Outperforming in-memory hash-tables with MICA

MICA: A Holistic Approach to Fast In-Memory Key-Value Storage

Lim et. al., NSDI 2014 [paper, code]

In this installment we’re going to look at a system from NSDI 2014. MICA is another in-memory key-value store, but in contrast to Masstree it does not support range queries and in much of the paper it keeps a fixed working set by evicting old items, like a cache. Indeed, the closest comparison system that you might think of when reading about MICA for the first time is a humble… hash table. Is there still room for improvement over such a fundamental data structure? Read on and find out (including benchmarks!).

The Big Idea

MICA is another key-value store, one that starts from a different set of assumptions to, for example, Masstree, and as a result ends up at a rather different point in the design space. The target environment is pretty similar: MICA is designed to take advantage of multi-core CPUs, and all keys and values are stored in memory. Storage is limited to a single node - there’s no replication or partitioning by distribution (although those could probably be added without changing much of MICA as presented here). The data stored are string (key, value) pairs. But beyond those initial similarities, there are some important differences:

No range queries: MICA supports get(key), put(key, value) and delete(key) operations, but does not support getRange(low_key, high_key). This is a critical difference: if you don’t have to service range queries you don’t have to index any information about the relative values of keys, and therefore you don’t have to perform many comparisons on the read or write paths. In Masstree we saw that a lot of effort went into optimizing comparisons by keeping them constant-cost. That shouldn’t be a focus for a system like MICA.
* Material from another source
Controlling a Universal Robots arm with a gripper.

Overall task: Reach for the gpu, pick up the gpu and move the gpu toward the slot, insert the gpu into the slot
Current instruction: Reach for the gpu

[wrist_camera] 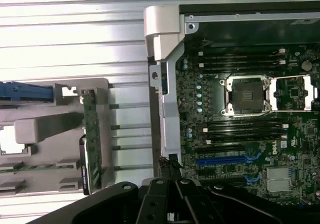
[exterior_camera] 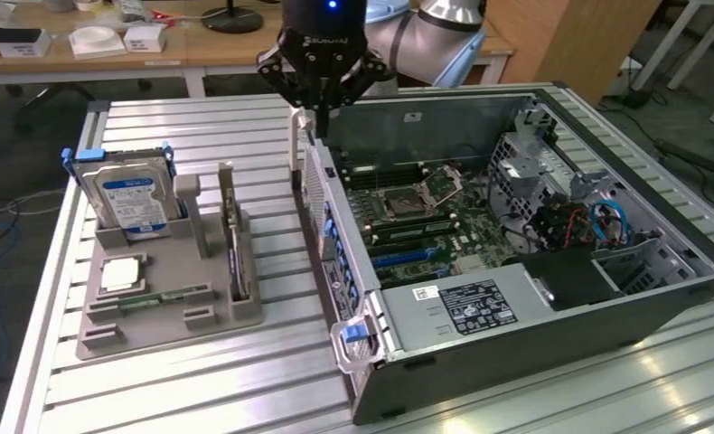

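Gpu [exterior_camera: 228, 231], upright on edge in grey holder [exterior_camera: 152, 312], likely racked so for an easy top grasp; untouched. Gripper [exterior_camera: 318, 110], pinched narrow and empty, hanging over computer case [exterior_camera: 514, 325] rear wall, well apart from holder.

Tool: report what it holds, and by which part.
Nothing. The tool hangs over the case wall; the gpu stands in the gray holder, apart from it.

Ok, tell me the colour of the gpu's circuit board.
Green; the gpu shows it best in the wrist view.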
Emphasis on cache semantics: MICA supports four operating modes (more on that later). The largest focus in the paper is on cache semantics, rather than store semantics, although implementations for both are provided. Cache semantics are easier to support than store semantics, because MICA can choose what data to retain in order to preserve performance and manage memory usage.

Keys and values are short: Masstree focused on long keys and values with potentially a high degree of prefix overlap. MICA instead assumes that keys and values are relatively short - short enough to fit into a UDP packet, so about 64k in total (and in fact the evaluation is performed with a total string length no longer than 1132 bytes). Shorter keys and values present their own difficulties: comparison costs are lower so perhaps not so important to focus on, but they also require small memory allocations which can lead to more fragmentation and higher overhead (e.g. the fixed cost of tracking an allocation becomes more significant with higher allocation volume).

One of MICA’s key design tenets is to think holistically to satisfy its design and performance goals. That means the authors allowed themselves to co-design the network layer and the storage data structures. The result is a design that’s pretty harmonious, with optimizations that were only available because they were able to make changes to all aspects of the system at once.

As far as performance goals go, MICA targets low end-to-end latency, consistent performance across workloads and high single-node throughput. How does it go about achieving them? Let’s start by looking at the data structures - but first we need to digress into MICA’s different ‘modes of operation’.

Operating modes

MICA has two different storage semantics that it implements:

  • Cache mode has MICA behaving like a traditional in-memory cache, a la Memcache. A fixed amount of memory is used, and when more is needed, some old or less frequently used item is evicted to make room.
  • Store mode is when MICA keeps all (key, value) pairs in memory, growing the memory required to store them as required.

Roughly speaking, both cache and store modes have similar network stacks and data structure design, but the actual data structures used are a bit different to each other.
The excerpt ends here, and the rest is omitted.